The Washingtonians in headlines today we’d like to have dinner with tonight

• Judge Theresa Carroll Buchanan. The federal judge has an explosive international case in her Alexandria courtroom, as lawyers for the federal government and WikiLeaks battle over whether Twitter account information is protected by the First Amendment. Buchanan will have to decide whether leaking secret information is a free-speech right or whether the First Amendment stops short when government secrets are involved.

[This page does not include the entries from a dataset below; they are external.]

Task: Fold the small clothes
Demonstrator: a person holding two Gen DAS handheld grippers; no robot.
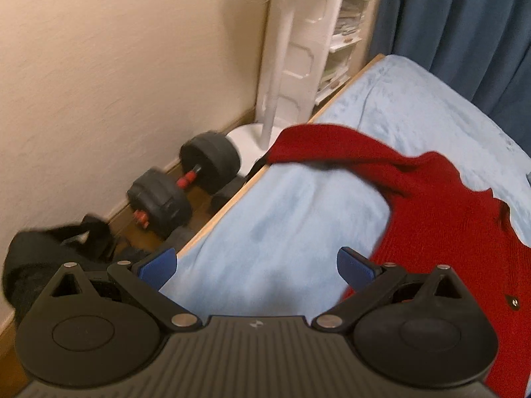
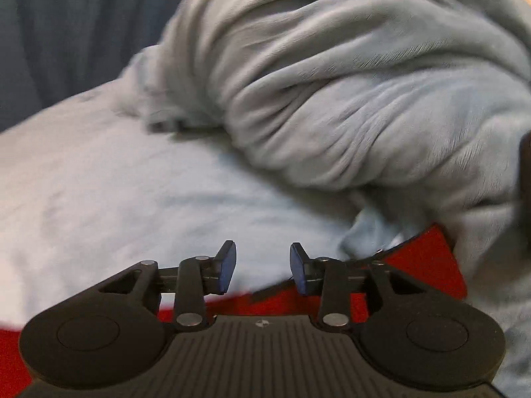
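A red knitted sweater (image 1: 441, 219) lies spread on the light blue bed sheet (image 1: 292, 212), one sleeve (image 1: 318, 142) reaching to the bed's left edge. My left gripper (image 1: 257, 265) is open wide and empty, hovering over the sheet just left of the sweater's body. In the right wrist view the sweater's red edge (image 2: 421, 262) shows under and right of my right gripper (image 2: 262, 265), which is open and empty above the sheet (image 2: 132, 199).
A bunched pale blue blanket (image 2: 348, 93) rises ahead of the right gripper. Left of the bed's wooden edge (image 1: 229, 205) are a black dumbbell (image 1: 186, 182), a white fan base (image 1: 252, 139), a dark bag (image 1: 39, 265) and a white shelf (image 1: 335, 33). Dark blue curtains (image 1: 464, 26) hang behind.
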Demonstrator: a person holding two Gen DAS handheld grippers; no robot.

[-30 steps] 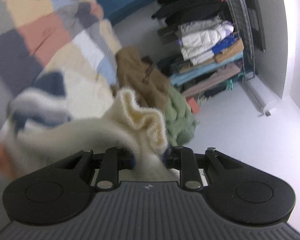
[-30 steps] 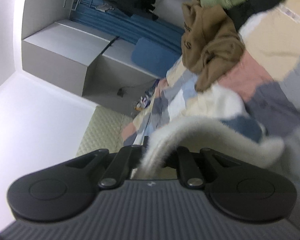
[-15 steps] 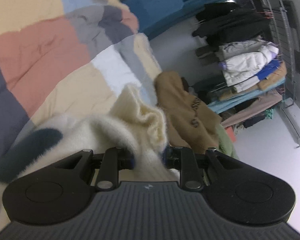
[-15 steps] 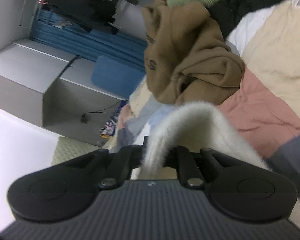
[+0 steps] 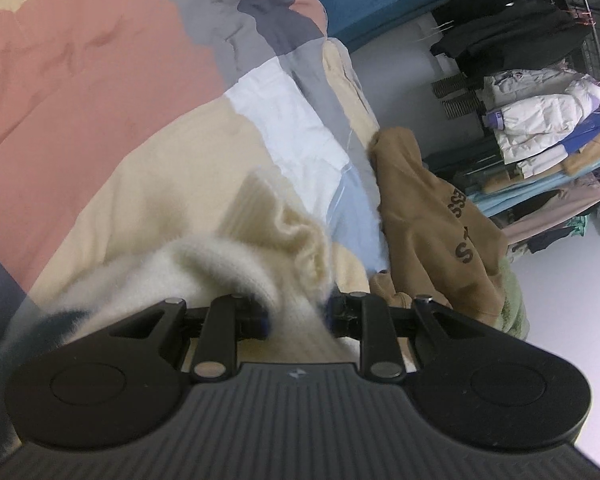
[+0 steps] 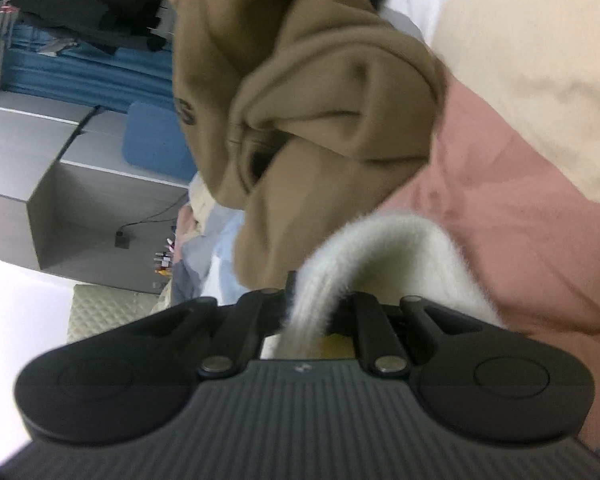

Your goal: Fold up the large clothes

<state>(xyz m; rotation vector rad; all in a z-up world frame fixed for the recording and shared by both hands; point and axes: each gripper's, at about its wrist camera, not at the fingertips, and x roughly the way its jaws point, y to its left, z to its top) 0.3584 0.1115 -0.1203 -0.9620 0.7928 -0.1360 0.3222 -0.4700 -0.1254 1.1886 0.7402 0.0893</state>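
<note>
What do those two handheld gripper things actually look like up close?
Both look alike. The left gripper and the right gripper each have a matte black body, ribbed with fine parallel grooves, flanked by two rounded lobes with a shallow circular disc. A tiny pale logo sits at the centre front edge. Black linkage arms with silver pivot pins run forward to the fingers. No cables, hands or sleeves show.

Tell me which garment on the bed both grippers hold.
The fluffy cream sweater: left gripper and right gripper pinch it. The brown hoodie lies loose beside it.
</note>
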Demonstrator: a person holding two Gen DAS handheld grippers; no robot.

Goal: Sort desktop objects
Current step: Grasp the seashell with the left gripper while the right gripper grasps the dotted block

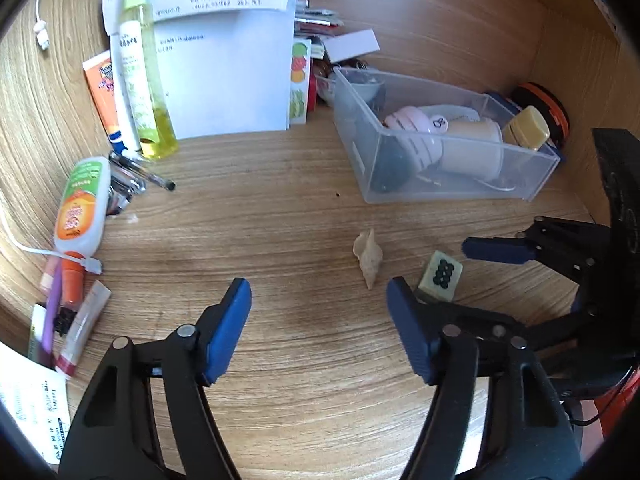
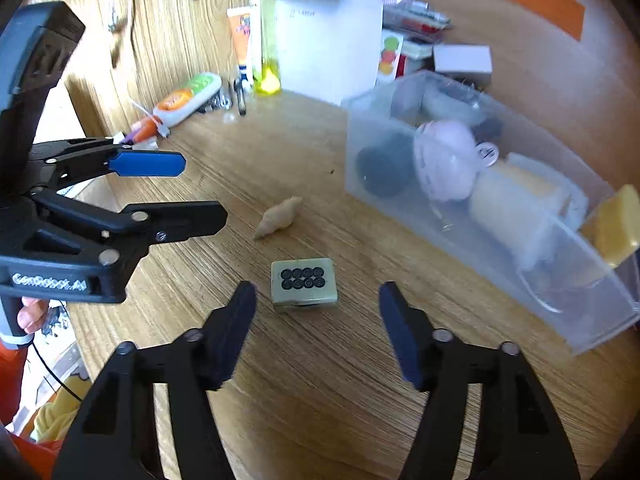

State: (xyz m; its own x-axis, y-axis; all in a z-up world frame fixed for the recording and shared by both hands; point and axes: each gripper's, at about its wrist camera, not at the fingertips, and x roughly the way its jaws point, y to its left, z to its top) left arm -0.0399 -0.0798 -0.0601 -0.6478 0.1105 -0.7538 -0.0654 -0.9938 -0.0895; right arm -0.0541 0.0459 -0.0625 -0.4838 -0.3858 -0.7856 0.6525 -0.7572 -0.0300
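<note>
Both tongs stand wide apart and hold nothing. The left gripper [image 1: 319, 312] hovers over bare wooden desk [image 1: 280, 200], its blue pads [image 1: 228, 328] clear of every object. The right gripper [image 2: 318, 320] hangs low just short of the mahjong tile [image 2: 304, 284], which lies flat on the desk with its eight black circles facing up, in line with the gap between the fingers but untouched.

Landmark: the clear plastic bin [image 2: 460, 184]. The tile lies in front of the bin's near long wall, well apart from it. A beige seashell [image 2: 279, 218] lies on its side between the tile and the bin's left end, close to the tile, not touching it. Inside the bin are a pink ribbed item [image 2: 444, 160], a dark round object [image 2: 384, 168] and a cream cylinder [image 2: 508, 208]. A yellow block [image 2: 616, 224] rests tilted on the bin's right-hand rim.

Left of the bin, at the desk's far edge, stands a white paper stack [image 1: 224, 80] with a yellow-green spray bottle [image 1: 146, 68] and an orange tube [image 1: 102, 92] leaning against it; an orange-and-green bottle [image 1: 80, 204] lies farther left.
</note>
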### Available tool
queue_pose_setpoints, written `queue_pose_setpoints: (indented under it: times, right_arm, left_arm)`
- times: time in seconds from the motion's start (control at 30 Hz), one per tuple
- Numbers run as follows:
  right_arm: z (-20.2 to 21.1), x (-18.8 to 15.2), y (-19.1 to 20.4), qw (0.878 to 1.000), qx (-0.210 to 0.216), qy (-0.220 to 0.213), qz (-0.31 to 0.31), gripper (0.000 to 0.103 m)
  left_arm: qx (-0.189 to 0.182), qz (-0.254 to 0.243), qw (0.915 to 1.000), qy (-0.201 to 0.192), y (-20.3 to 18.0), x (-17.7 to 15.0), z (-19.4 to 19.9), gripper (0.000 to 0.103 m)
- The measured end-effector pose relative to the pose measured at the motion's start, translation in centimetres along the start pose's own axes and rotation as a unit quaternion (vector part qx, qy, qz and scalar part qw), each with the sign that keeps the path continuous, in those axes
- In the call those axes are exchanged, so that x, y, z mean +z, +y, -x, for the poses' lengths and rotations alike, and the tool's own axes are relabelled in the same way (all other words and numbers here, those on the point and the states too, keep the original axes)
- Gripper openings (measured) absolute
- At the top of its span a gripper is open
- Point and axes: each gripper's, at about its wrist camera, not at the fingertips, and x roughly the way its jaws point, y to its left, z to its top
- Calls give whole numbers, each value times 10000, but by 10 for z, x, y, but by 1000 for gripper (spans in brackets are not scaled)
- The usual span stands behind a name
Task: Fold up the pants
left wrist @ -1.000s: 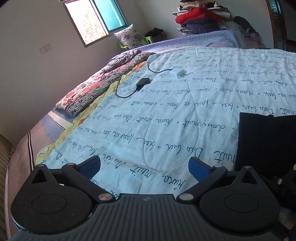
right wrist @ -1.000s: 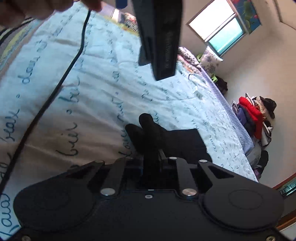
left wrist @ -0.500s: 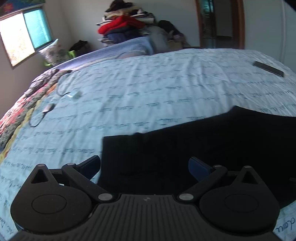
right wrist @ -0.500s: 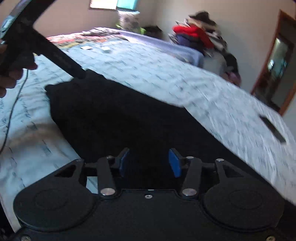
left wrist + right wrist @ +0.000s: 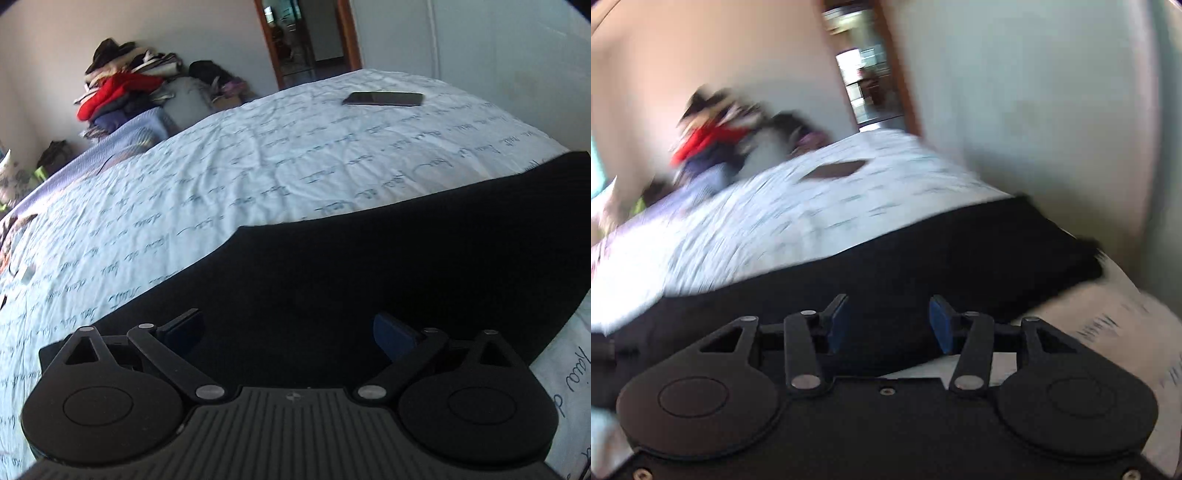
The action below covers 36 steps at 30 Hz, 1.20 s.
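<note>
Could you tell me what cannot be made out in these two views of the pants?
- Pants, left wrist view: uniformly black, folds and seams unreadable; near edge hidden behind the left gripper; right end cut off by the frame.
- Right wrist view: motion blur smears the bed and clothes pile.
- Phone: screen content too small to read.

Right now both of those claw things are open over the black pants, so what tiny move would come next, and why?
Probably lower the right gripper onto the near edge of the black pants and close it. Both it and the left gripper are open and hold nothing, while the pants lie flat on the bedspread, so an edge likely must be pinched before any fold.
</note>
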Motion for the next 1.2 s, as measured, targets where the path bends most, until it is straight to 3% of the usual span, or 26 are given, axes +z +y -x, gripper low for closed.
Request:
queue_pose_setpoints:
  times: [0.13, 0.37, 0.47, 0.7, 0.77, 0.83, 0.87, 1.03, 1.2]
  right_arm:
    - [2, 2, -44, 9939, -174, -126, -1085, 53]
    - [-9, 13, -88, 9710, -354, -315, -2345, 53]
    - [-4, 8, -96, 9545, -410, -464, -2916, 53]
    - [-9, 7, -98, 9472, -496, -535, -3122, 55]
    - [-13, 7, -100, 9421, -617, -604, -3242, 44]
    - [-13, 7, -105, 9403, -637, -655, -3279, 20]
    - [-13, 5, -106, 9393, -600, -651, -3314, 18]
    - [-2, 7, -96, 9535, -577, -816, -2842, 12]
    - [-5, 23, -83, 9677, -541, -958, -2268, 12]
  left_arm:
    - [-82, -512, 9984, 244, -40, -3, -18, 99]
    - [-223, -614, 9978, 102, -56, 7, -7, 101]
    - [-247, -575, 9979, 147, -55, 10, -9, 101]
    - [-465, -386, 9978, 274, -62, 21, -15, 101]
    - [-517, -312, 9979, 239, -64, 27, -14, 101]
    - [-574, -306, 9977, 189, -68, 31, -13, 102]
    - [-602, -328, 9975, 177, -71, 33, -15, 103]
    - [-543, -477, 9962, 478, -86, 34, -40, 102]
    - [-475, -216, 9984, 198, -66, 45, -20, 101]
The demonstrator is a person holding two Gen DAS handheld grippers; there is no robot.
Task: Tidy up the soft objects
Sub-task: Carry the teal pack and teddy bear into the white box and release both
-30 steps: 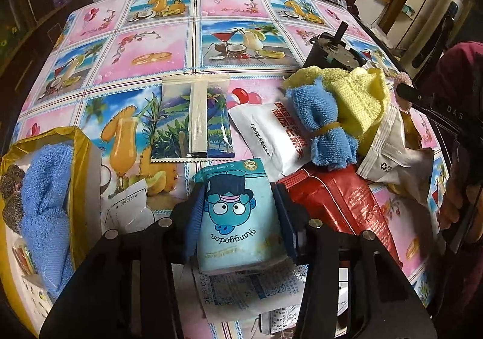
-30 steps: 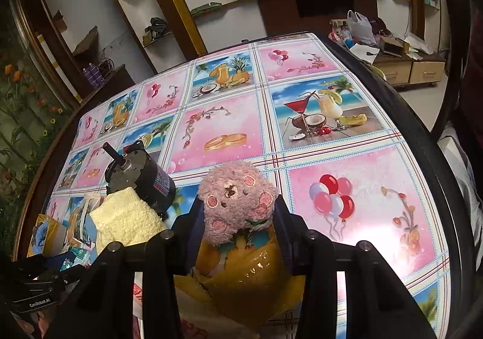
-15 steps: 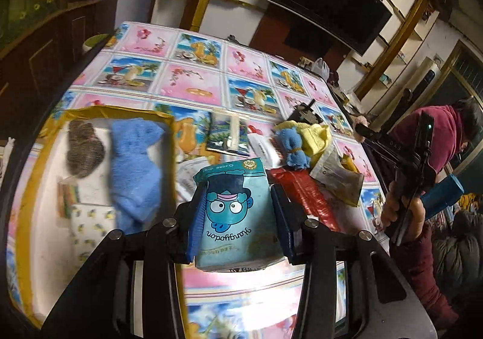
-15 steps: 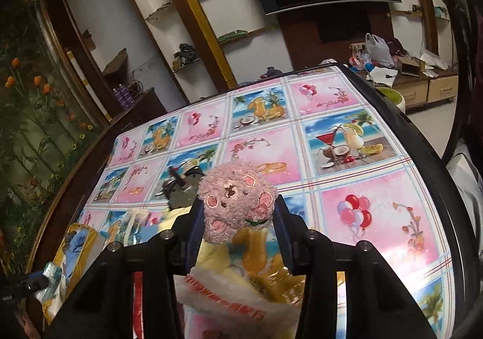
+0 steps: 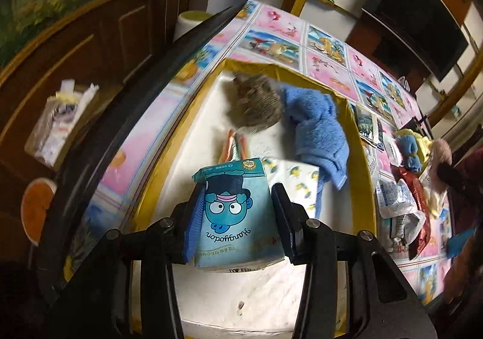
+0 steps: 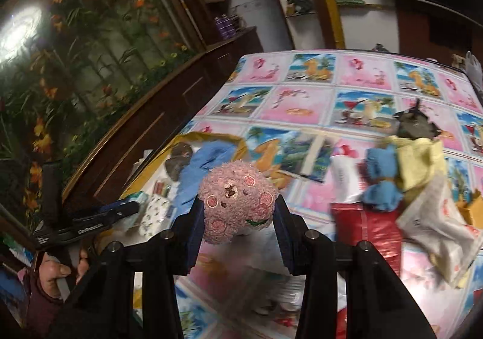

• Lawrence Hughes. After a shooting in Manassas killed three people and left three others in the hospital, the city’s manager is trying to find ways to make the Georgetown South neighborhood a better place to live, from encouraging schools to come up with new and creative after-school activities to coming up with new land-use plans to increasing police foot patrols in troubled neighborhoods. The shooting is a tragedy, but if Hughes can use it to mobilize Manassas, maybe some good can come of it.

• Scott Steffan. The principal of Wheaton’s Highland Elementary School is leading efforts to get Latino parents more involved in the school system. Wheaton is on the leading edge of Montgomery County’s transition from a majority-white community to one that’s majority minority. We’d love to know if he has lessons in multiracial, multilingual education to share with Kaya Henderson, Michelle Rhee’s deputy, who seems likely to take her place permanently as the chancellor of the District’s school system.

• LuAnn Bennett. Virginia representative Jim Moran’s wife is the reason Washington is finally getting a Walmart—sort of, as the Washington City Paper reports. Twenty years ago, Bennett’s company got a plot of land at New Jersey and H streets, Northwest, after former mayor Marion Barry’s arrest torpedoed another development plan Bennett had with the city. To get the land, Bennett had to find a way for the community to benefit from whatever development eventually happened on the site. Now $2 million and 15 percent of the profits the company makes will go to a neighborhood educational foundation once the Walmart breaks ground.

• Lorraine Green and Gerri Mason Hall. We’d really like to ask DC mayor Vincent Gray’s campaign chair and chief of staff if they think it was a good idea for their children to apply for jobs (they were both hired) in the early days of Gray’s administration, given that much of Gray’s campaign focused on favoritism in former mayor Adrian Fenty’s administration. It doesn’t look like Gray or his staffers broke any laws, and we’re sure Leslie Green and Nicholas Hall are talented. But perception is everything in politics.